Pourtant, au milieu des cortèges, les architectes se font rares. Là aussi, rien de bien nouveau dans le non-bataillon. Les architectes, reconnus pour leur corporatisme et leur entre soi qui vire parfois au confinement, sont rarement les premiers à battre les pavés. Il y aurait pourtant de quoi.
A l’occasion du congrès de l’Union nationale des professions libérales, le 6 décembre, son président, Michel Picon, assureur de métier, paraphrasant le Géronte de Molière, s’en est ému : «Qu’irions-nous faire dans cette galère de la retraite universelle par points ? Pour nous c’est niet ! Les médecins, les infirmiers libéraux, les comptables, les avocats, dont les caisses précautionneusement gérées sont à l’équilibre, n’accepteront pas de cotiser plus pour recevoir moins».* Il aurait sans doute pu sans crainte ajouter les architectes, qui cotisent déjà aux alentours de 14% – contre 10,10 % dans le régime de retraite de base des libéraux – pour leurs vieux jours, sans pour autant s’offrir les Bahamas en troisième mi-temps. La frugalité pour les architectes, le frugalisme, pour les autres.
Certes, pour mobiliser toute une profession inerte quand il s’agit de défendre un peu son bout de gras, des syndicats s’imposent. Quel que soit le métier exercé, tout seul, il n’est pas facile de se battre, ensemble en revanche, on pèse plus lourd sur la balance. Or, cela, les architectes ne semblent pas l’avoir intégré.

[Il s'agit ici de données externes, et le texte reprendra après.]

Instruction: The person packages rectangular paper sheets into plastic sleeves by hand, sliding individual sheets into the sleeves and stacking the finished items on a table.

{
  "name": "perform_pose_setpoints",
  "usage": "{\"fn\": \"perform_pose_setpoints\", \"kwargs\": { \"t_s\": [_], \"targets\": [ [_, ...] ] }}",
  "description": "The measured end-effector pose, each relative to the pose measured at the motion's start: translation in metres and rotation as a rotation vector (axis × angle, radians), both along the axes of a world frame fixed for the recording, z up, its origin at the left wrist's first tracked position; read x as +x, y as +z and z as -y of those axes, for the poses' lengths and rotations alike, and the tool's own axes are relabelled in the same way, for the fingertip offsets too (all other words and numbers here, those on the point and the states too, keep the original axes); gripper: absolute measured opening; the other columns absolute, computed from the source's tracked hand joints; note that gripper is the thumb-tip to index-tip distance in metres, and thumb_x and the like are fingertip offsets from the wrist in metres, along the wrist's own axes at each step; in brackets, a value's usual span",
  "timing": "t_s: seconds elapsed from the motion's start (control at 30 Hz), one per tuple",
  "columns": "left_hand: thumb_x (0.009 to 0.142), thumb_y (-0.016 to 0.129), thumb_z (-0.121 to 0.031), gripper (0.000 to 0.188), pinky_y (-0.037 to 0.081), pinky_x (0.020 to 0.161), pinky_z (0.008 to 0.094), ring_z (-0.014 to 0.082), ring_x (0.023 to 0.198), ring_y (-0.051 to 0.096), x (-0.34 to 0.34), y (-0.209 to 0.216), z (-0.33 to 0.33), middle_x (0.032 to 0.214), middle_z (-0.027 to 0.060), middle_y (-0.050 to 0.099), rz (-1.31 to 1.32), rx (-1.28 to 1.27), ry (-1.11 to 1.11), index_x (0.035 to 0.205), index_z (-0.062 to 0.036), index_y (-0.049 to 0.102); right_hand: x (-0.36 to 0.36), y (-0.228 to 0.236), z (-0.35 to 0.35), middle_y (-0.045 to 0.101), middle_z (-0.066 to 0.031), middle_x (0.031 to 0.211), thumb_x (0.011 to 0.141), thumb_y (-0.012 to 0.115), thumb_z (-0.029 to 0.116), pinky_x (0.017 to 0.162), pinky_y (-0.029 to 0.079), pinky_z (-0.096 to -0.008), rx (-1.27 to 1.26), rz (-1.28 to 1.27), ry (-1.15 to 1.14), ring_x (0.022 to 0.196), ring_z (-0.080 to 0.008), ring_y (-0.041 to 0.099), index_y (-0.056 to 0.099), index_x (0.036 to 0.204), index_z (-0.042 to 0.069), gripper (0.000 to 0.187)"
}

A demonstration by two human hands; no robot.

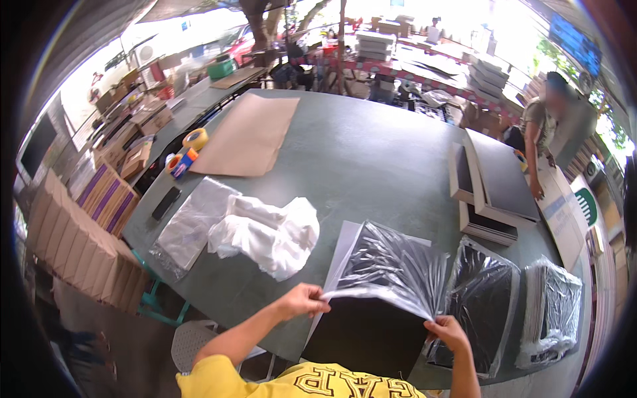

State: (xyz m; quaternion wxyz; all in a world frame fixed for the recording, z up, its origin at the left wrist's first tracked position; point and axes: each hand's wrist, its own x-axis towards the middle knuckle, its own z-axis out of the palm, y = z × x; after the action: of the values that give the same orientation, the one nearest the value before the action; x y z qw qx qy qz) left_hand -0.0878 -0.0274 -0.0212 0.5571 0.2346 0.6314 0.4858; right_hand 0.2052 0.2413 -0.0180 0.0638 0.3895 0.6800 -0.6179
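Note:
A clear plastic bag (397,262) covers the far part of a flat black panel (368,338) at the table's near edge, and the panel's near part lies bare. My left hand (304,302) pinches the bag's near edge at its left corner. At the right corner, my right hand (449,333) grips the same edge, with the plastic pulled into folds toward it. Between the hands the edge stretches in a slight arc over the panel. A pale sheet (340,255) shows from beneath the bag. Just right of my right hand lies a black panel wrapped in plastic (483,292).
Another wrapped stack (552,308) sits at the table's right edge. Dark-topped panels (497,176) are piled beyond, near a person (541,123) leaning over cardboard. A white cloth (272,229), plastic sleeves (196,222), a black phone-like object (166,203), tape rolls (195,138) and brown paper (245,136) lie leftward.

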Motion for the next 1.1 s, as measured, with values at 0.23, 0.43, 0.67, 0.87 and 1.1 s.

Le domaine de l’architecture, comme bien d’autres corporations, est doté de plusieurs syndicats même si, en l’occurrence, il n’en compte que trois. Il y en a pour tous les goûts. A ce titre, l’UNSFA, Le Syndicat National des Professions de l’Architecture et de l’Urbanisme (SYNATPAU) ou le Syndicat de l’Architecture, entre autres, s’ils représentent avant tout leurs adhérents, par voie de conséquences, représentent tout le reste de la profession puisqu’ils en sont théoriquement les interlocuteurs légitimes auprès des pouvoirs en place.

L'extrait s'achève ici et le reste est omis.